Fastest, safest way to test that a goal has a unique solution?

I’m wondering about the fastest and safest way to implement something like

one(G)

(not once), that calls G, but only succeeds if G has exactly one solution.

At some point, I had done it with:

one(X) :- findall(X, X, [X]).

but recently found this (and similar) were incompatible with, and caused problems with attributed variables (SWI Prolog reported it as a problem).

This implementation ran without warnings, but produced strange results until I replaced copy_term with copy_term_nat. (Note that I’m only using attributed-variables for some debugging/tracing purposes at the moment so they aren’t strictly necessary).

one(X) :-
    copy_term(X, X0),
    X -> \+ ( X0, X0 \= X).

So currently I have:

one(X) :-
    copy_term_nat(X, X0),
    X -> \+ ( X0, X0 \= X).

If variables of a solution constrain each other, in a way not easily (or not yet) modelled with clp, I can still eagerly commit to some goals in certain cases.

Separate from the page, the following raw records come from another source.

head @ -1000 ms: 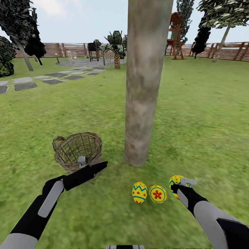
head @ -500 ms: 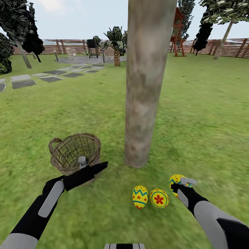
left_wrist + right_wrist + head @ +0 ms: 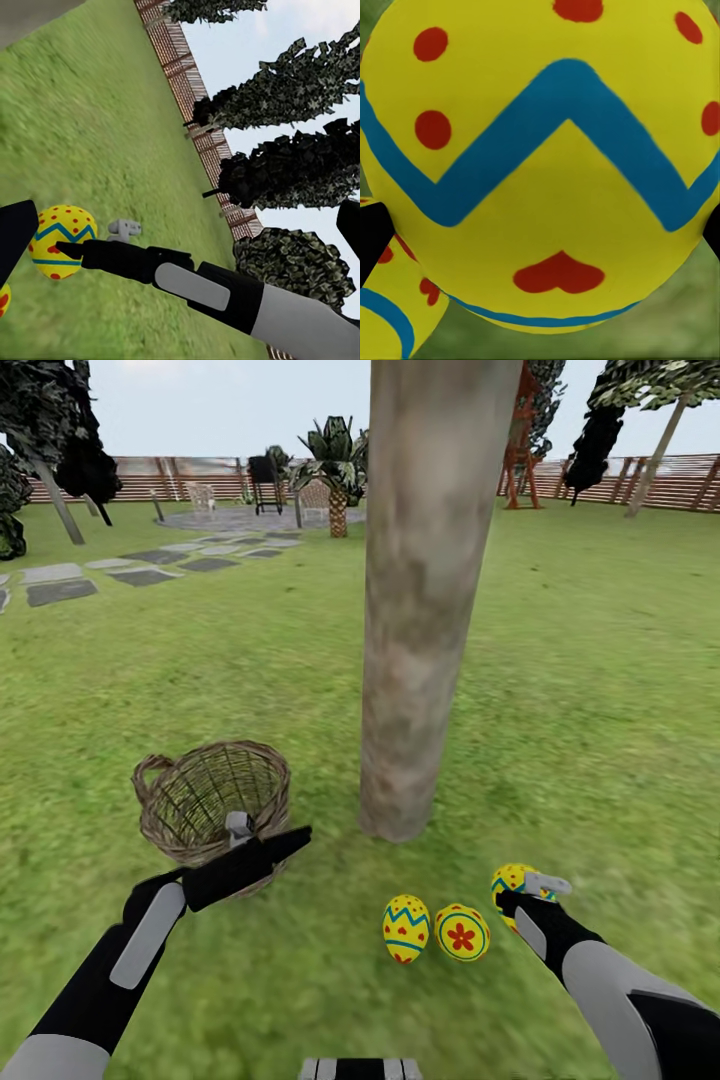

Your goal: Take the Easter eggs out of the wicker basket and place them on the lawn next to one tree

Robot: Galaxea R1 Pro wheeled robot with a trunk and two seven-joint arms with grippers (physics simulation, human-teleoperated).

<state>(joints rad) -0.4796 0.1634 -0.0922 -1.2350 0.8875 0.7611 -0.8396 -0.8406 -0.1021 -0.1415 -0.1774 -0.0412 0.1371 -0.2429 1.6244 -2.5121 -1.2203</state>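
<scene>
Holding the third egg (image 3: 510, 882) low over the lawn (image 3: 560, 690), the right end effector (image 3: 522, 895) was clamped on it, a dark finger showing at each side of the shell in the right wrist view (image 3: 540, 165). It was kept there, it may be judged, so that this egg could be set down beside the other two and near the same trunk. The underside of the egg was masked by the end effector, so it could not be told whether grass was already touched.

Just beside it, toward the robot's left, the flower egg (image 3: 461, 932) and the zigzag egg (image 3: 404, 928) were seen lying side by side on the grass, close enough that contact between them could not be ruled out. All three were gathered near the foot of the tree (image 3: 425, 590), whose crown was cut off by the upper frame edge.

The left end effector (image 3: 262, 848) was held in front of the wicker basket (image 3: 205, 795), its near rim partly covered; whether the fingers were parted or closed could not be made out. The basket looked empty through its open weave, though part of its floor was hidden behind the arm. Placement was judged nearly complete, only the release remaining.
</scene>
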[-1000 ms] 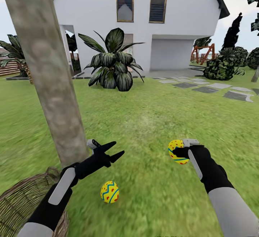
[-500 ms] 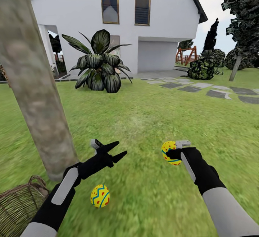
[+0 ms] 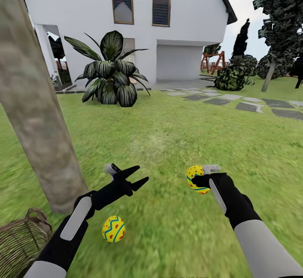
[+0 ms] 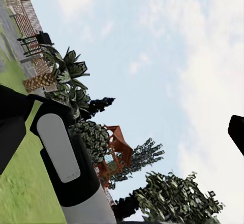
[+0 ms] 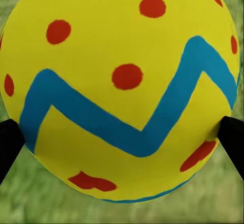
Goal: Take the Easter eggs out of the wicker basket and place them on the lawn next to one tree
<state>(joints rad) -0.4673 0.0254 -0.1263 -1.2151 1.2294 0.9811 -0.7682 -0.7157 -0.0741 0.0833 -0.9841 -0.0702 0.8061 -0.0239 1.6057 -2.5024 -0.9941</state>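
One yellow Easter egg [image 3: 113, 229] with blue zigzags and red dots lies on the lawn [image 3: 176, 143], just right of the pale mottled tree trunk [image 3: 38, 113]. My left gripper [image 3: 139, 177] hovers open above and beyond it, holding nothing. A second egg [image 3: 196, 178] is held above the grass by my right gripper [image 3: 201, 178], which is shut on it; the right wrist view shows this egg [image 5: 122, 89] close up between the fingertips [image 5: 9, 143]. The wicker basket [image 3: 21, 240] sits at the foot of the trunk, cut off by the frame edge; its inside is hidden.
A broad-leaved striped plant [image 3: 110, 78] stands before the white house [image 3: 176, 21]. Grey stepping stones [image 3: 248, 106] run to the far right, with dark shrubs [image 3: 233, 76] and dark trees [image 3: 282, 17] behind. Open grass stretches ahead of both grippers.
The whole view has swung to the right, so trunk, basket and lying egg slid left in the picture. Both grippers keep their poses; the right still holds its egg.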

Given that this seems useful and general but I haven’t seen it, and also that I’ve had some unexpected behaviours (with attributed variables), I wanted to double check that this implementation of one/1 looked reasonably correct, safe and fast.

Is this the same as “the goal succeeds deterministically”? If so, take a look here.

(well, the behavior depends on a flag and that flag currently does not have a “fail” option so that’s different for sure)

No. I’m not making any claims about the goal ahead of time. I’m just saying this goal might have more than one solution at this moment, but only succeed in the case that it has exactly one solution.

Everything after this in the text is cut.